* Work to be completed *
Using the records below, copy every line that holds the string "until".

* Provided records *
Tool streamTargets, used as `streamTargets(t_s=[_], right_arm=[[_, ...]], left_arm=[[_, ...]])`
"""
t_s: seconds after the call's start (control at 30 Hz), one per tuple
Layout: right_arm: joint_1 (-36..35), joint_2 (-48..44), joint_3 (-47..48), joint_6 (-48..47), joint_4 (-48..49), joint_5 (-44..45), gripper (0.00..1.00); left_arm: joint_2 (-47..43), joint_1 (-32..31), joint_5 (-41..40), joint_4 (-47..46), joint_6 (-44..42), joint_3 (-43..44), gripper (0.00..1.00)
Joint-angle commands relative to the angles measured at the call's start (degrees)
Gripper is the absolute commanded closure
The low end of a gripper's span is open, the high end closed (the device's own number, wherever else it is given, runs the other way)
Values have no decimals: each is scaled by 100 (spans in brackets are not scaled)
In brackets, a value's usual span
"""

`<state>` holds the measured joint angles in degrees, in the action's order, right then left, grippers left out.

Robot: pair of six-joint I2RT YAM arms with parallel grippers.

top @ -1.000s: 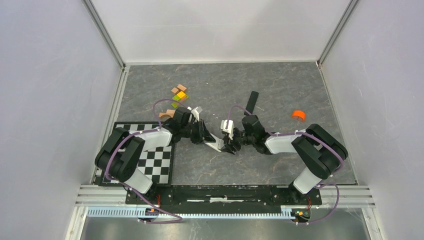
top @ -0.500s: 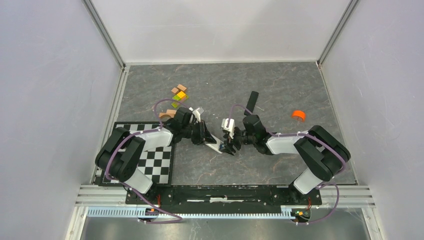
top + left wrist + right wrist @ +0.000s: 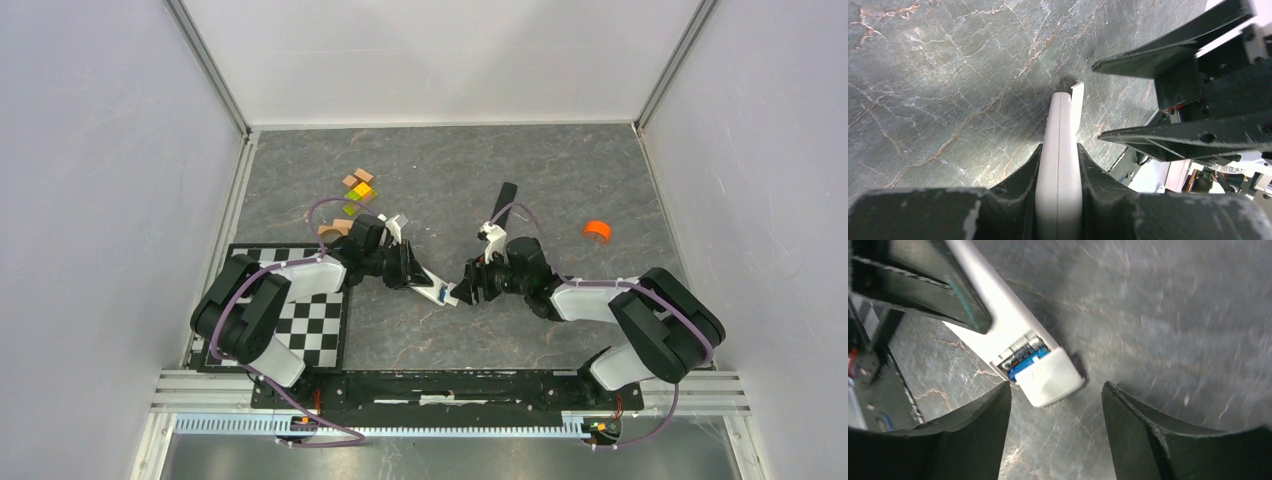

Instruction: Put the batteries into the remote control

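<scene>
White plastic, the remote control (image 3: pixel 432 288) hangs just right of the checkerboard mat (image 3: pixel 318 325), over the stone table (image 3: pixel 560 170). The left gripper (image 3: pixel 1058 148) is clamped on its two flat faces, and the free end slopes down towards the table; I cannot tell whether it touches. Its battery bay is uncovered, and a blue battery (image 3: pixel 1027 360) lies inside. Further right of the mat, the right gripper (image 3: pixel 1057 387) faces that end with its fingers (image 3: pixel 973 440) spread apart and nothing between them. A black bar (image 3: pixel 503 205) and an orange cap (image 3: pixel 597 230) lie well right of the mat, and coloured blocks (image 3: pixel 358 190) lie beyond its far edge.
</scene>
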<state>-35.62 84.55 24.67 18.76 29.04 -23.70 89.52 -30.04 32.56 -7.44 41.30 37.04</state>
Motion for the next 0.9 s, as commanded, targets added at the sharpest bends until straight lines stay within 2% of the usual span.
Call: streamTargets(t_s=[0.0, 0.13, 0.33, 0.67, 0.87], right_arm=[[-7, -230, -278, 2032, -294, 521, 32], [0, -81, -325, 2756, -230, 494, 41], [-9, 400, -405, 3245, -24, 607, 54], [-11, 1031, -632, 3788, 1330, -16, 60], [-14, 1276, -618, 3871, 1588, -152, 63]], left_arm=[[-99, -10, -397, -65, -38, -46, 98], [-120, -10, -435, -211, 43, -152, 98], [-59, -12, -361, -297, 62, -190, 98], [-17, -10, 80, -542, 177, -216, 98], [65, -10, 298, -762, 239, -250, 98]])
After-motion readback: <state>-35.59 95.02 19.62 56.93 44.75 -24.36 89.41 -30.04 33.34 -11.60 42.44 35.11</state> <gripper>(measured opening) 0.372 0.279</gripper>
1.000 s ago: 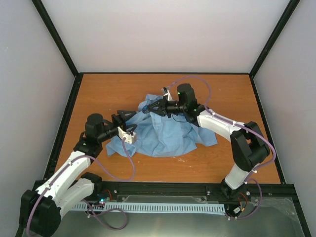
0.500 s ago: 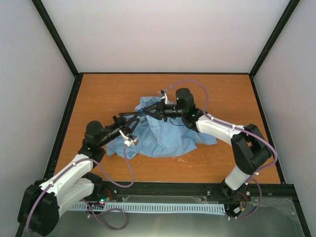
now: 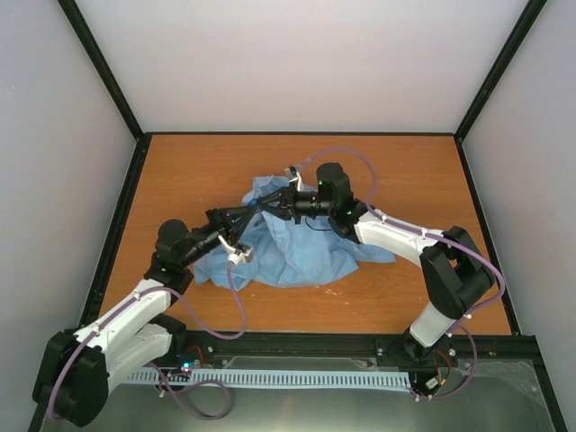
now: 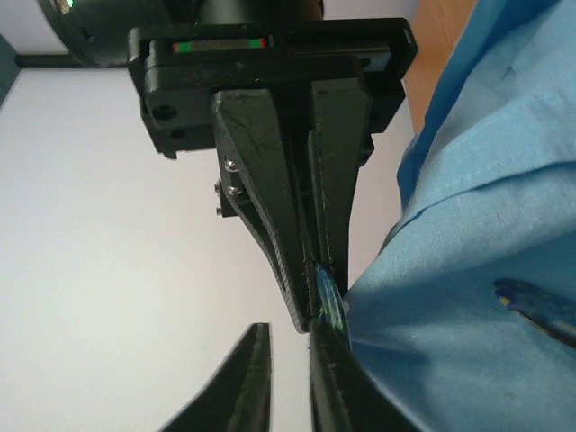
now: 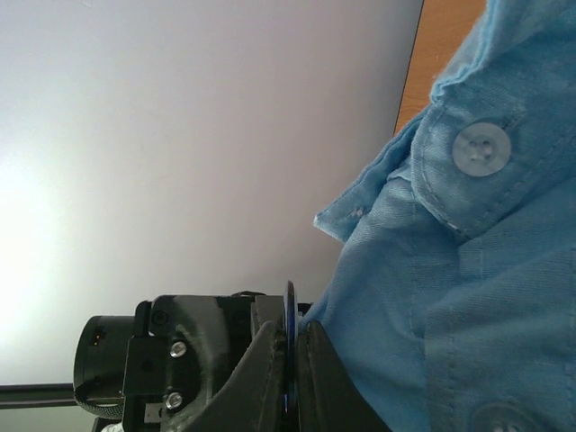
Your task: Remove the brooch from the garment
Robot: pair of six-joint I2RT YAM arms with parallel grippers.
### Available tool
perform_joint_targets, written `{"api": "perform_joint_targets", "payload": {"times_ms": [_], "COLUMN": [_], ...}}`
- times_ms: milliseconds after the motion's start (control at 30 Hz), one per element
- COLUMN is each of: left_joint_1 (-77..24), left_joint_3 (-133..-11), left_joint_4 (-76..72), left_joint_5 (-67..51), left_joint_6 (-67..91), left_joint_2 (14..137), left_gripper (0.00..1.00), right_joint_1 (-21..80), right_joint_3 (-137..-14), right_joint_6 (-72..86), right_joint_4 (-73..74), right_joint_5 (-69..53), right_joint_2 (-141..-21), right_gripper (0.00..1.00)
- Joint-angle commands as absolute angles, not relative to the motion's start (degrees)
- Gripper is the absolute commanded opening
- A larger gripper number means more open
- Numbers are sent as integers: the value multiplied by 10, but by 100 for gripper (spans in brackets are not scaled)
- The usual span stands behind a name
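The garment, a light blue shirt, lies bunched mid-table, one fold lifted at its upper left. My right gripper holds that fold up. In the right wrist view the right gripper is shut on the brooch, a thin dark blue disc seen edge-on, with shirt cloth hanging to its right. The left wrist view shows the brooch pinched at the right gripper's tips. Just below, my left gripper stands with a narrow empty gap between its jaws, its right finger against the brooch and cloth.
The orange wooden table is walled by white panels and black frame posts. Purple cables loop off both arms. A white shirt button sits on a placket near the lifted fold.
My left gripper has travelled up and right to meet the right gripper's tips, and its jaws have narrowed. The right gripper has shifted slightly left with the lifted fold.
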State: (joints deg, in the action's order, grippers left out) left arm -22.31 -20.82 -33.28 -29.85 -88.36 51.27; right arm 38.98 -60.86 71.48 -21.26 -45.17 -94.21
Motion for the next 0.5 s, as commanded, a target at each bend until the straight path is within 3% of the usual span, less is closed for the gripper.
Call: {"api": "perform_joint_targets", "payload": {"times_ms": [0, 167, 200, 333, 467], "left_joint_1": [-229, -236, -238, -239, -239], "left_joint_3": [-233, -294, -293, -254, -233], "left_joint_4": [-333, -173, -167, -235, -272], "left_joint_5": [-296, -285, -278, -268, -271], "left_joint_6": [-873, -819, -826, -866, -891], "left_joint_2": [517, 527, 530, 527, 517], "left_gripper": [12, 11, 14, 42, 50], "right_joint_1": [398, 398, 398, 399, 399], "right_joint_3": [-606, -610, -609, -605, -605], "right_joint_6": [722, 721, 725, 729, 725], "right_joint_4": [-232, -234, -237, -237, -234], "right_joint_5": [-443, -444, -443, -438, -437], "right_joint_2": [-925, -917, -916, -911, -908], "right_gripper": [3, 5, 4, 3, 3]}}
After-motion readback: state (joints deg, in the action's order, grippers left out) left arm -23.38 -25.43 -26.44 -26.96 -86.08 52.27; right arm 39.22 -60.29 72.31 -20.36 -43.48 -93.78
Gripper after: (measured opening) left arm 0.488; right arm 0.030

* Solution *
Motion for the next 0.9 s, as commanded, targets added at the sharpest bends until straight lines stay within 2% of the usual span.
Motion for the next 0.5 s, as commanded, a target at each bend until the straight path is within 3% of the usual span, less is closed for the gripper.

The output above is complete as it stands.